I really want to do this right but I've only had experience with pork, beef and yard bird. lol

Any comments would be appreciated.  (BTW I know goat is not lamb, there is no goat area on this forum)


----------



## athabaskar

Cabrito is kid goat, so be sure you don't get hold of an old goat like so many of us here are. I did one a long time ago and felt like I didn't take it low and slow enough. I'd probably start one today with an injection and an overnight rub. Might even think about brining. Mesquite is the normal flavor, 225 or so until about 180 internal. It should shred at about that temp, but tug on some to test it. It might need to get hotter. Time is relative. Be sure to let it rest and then break out the tortillas. Good luck!


----------



## mballi3011

Now I have smoked some but not allot. I have also ate a desent amount of goat but the one you need is Jeff (Rio Grande) now he has done alot of goat and he would know about all you need to know. I would hang here and see if he come out of hiding. Then you could always PM him.


----------



## rio_grande

I learned the Cabrito method from Rivet and I am not real good at it yet. Salt and pepper night before wrap and toss in fridge. Next day on the grill slow until internal around 180 ish,

Now I do a modified version where I do same prep but then put it in the smoker at around 200 with hickory, or mesquite is good as well. I like mine to 200 then pull like pork. It is dang good...

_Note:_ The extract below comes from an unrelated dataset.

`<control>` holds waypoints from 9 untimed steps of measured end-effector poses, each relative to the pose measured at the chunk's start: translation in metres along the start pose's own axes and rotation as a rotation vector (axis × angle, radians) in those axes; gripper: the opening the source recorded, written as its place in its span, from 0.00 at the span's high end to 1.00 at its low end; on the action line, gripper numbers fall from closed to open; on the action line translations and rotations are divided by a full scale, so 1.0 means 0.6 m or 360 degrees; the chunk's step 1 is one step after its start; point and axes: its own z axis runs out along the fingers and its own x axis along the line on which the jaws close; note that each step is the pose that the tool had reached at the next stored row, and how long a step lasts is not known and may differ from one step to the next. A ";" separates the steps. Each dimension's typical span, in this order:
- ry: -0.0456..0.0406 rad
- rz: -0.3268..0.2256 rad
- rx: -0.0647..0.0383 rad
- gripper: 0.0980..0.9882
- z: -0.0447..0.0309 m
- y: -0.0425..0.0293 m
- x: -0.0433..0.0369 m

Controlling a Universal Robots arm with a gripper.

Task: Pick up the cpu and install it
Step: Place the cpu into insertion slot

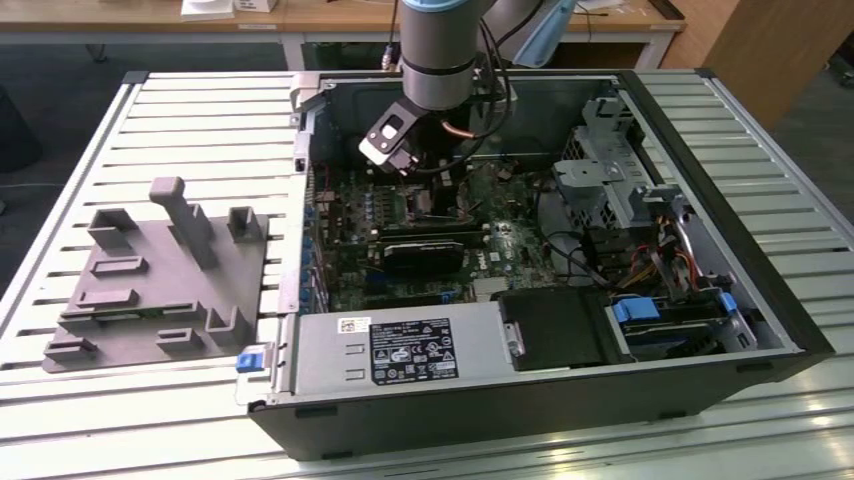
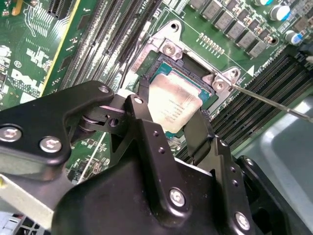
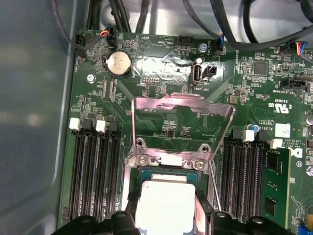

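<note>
The cpu (image 2: 174, 102), a flat square chip with a shiny silver top, sits between my gripper's (image 2: 170, 117) two black fingers (image 2: 143, 117), which press on its opposite edges. It hangs low over the open motherboard socket (image 2: 191, 62), or rests in it; I cannot tell which. In the first wrist view the cpu (image 3: 164, 201) lies just below the socket's hinge, and the gripper (image 3: 165, 219) is shut on it. In the exterior view the gripper (image 1: 424, 188) reaches down into the open computer case (image 1: 534, 250) over the motherboard.
The socket's metal load plate (image 3: 181, 122) stands flipped up, and its thin lever (image 2: 274, 100) sticks out to one side. Memory slots (image 3: 93, 171) flank the socket. A black card (image 1: 427, 250) lies across the board. A grey tray (image 1: 160, 270) sits at the exterior view's left.
</note>
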 end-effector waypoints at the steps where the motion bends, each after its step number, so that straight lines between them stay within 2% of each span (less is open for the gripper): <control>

Maybee rivet will chime in, He is the true master at Cabrito I am but a novice,,,,, Now if we talking goat ribs,,, maybee a pro there.


----------



## richoso1

Rio_Grande said:


> I learned the Cabrito method from Rivet and I am not real good at it yet. Salt and pepper night before wrap and toss in fridge. Next day on the grill slow until internal around 180 ish,
> 
> Now I do a modified version where I do same prep but then put it in the smoker at around 200 with hickory, or mesquite is good as well. I like mine to 200 then pull like pork. It is dang good...
> 
> Maybee rivet will chime in, He is the true master at Cabrito I am but a novice,,,,, Now if we talking goat ribs,,, maybee a pro there.


That's pretty much the way I've seen it done in Mexico. Simple seasoning, and they used mesquite wood. Some times simplicity wins over complexity.


----------



## burksmoke

Thanks guys!   There is an annual BBQ event in Electra TX not far from where I live where cabrito is one of the categories.  I've always intended to check it out but never have.  I really appreciate the input.  I've got to try it.

Burk


----------



## scarbelly

Athabaskar said:


> Cabrito is kid goat, so be sure you don't get hold of an old goat like so many of us here are. I did one a long time ago and felt like I didn't take it low and slow enough. I'd probably start one today with an injection and an overnight rub. Might even think about brining. Mesquite is the normal flavor, 225 or so until about 180 internal. It should shred at about that temp, but tug on some to test it. It might need to get hotter. Time is relative. Be sure to let it rest and then break out the tortillas. Good luck!


Hey! You talkin about me and Bear? Old goat


----------



## chefrob

richoso1 said:


> That's pretty much the way I've seen it done in Mexico. Simple seasoning, and they used mesquite wood. Some times simplicity wins over complexity.


couldn't agree more................


----------



## chefrob

Scarbelly said:


> Hey! You talkin about me and Bear? Old goat


you guys are so old........huh huh........huh huh.........


----------



## meateater

chefrob said:


> you guys are so old........huh huh........huh huh.........


Is that Dick Cheney and fun house bush?


----------